WORK ORDER
Output an exact reproduction of the data.

=======

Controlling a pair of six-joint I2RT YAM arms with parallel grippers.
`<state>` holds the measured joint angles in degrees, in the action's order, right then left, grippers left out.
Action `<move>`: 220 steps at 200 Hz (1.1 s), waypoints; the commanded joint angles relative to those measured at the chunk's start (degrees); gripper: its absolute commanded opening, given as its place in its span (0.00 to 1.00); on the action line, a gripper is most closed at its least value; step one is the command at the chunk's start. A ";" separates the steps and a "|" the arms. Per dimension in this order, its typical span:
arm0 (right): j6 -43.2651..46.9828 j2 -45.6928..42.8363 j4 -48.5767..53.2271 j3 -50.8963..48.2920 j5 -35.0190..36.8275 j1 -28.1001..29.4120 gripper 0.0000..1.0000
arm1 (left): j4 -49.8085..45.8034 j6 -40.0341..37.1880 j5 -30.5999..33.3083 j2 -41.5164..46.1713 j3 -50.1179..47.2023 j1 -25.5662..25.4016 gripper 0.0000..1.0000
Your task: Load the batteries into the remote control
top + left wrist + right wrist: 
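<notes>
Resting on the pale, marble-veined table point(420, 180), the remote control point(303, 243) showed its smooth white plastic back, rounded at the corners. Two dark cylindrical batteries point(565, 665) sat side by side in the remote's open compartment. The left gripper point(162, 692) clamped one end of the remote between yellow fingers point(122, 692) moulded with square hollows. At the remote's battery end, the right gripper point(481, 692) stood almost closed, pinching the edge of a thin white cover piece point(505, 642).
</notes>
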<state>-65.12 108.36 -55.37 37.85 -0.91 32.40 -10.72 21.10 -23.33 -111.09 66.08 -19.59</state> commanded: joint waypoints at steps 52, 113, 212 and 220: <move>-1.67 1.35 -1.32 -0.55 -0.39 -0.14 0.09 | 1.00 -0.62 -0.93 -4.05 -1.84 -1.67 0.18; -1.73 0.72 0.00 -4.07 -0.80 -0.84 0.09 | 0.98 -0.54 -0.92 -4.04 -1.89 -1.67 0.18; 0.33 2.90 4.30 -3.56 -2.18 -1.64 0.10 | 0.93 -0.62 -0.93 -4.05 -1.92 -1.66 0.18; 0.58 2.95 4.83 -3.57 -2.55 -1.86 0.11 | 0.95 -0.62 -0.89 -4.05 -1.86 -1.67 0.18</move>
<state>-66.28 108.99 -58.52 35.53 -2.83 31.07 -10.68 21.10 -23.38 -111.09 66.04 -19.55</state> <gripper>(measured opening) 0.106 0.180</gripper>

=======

ANSWER SPACE
Controlling a pair of six-joint I2RT YAM arms with parallel grippers.
`<state>` holds the measured joint angles in degrees, in the action's order, right then left, grippers left out.
Action `<move>`: 220 steps at 200 Hz (1.1 s), waypoints; the commanded joint angles relative to those measured at the chunk's start (degrees); gripper: its absolute commanded opening, given as its place in its span (0.00 to 1.00); on the action line, a gripper is most closed at its least value; step one is the command at the chunk's start. A ";" separates the steps and a "|" the arms. Per dimension in this order, its typical span:
arm0 (right): j6 -43.2651..46.9828 j2 -45.6928..42.8363 j4 -48.5767..53.2271 j3 -50.8963..48.2920 j5 -35.0190..36.8275 j1 -28.1001..29.4120 gripper 0.0000..1.0000
arm1 (left): j4 -49.8085..45.8034 j6 -40.0341..37.1880 j5 -30.5999..33.3083 j2 -41.5164..46.1713 j3 -50.1179..47.2023 j1 -25.5662..25.4016 gripper 0.0000..1.0000
Your task: Load the batteries into the remote control
top + left wrist + right wrist: 
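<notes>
Resting on the pale, marble-veined table point(420, 180), the remote control point(303, 243) showed its smooth white plastic back, rounded at the corners. Two dark cylindrical batteries point(565, 665) sat side by side in the remote's open compartment. The left gripper point(162, 692) clamped one end of the remote between yellow fingers point(122, 692) moulded with square hollows. At the remote's battery end, the right gripper point(481, 692) stood almost closed, pinching the edge of a thin white cover piece point(505, 642).
</notes>
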<state>-65.12 108.36 -55.37 37.85 -0.91 32.40 -10.72 21.10 -23.33 -111.09 66.08 -19.59</state> commanded: joint waypoints at steps 52, 113, 212 and 220: <move>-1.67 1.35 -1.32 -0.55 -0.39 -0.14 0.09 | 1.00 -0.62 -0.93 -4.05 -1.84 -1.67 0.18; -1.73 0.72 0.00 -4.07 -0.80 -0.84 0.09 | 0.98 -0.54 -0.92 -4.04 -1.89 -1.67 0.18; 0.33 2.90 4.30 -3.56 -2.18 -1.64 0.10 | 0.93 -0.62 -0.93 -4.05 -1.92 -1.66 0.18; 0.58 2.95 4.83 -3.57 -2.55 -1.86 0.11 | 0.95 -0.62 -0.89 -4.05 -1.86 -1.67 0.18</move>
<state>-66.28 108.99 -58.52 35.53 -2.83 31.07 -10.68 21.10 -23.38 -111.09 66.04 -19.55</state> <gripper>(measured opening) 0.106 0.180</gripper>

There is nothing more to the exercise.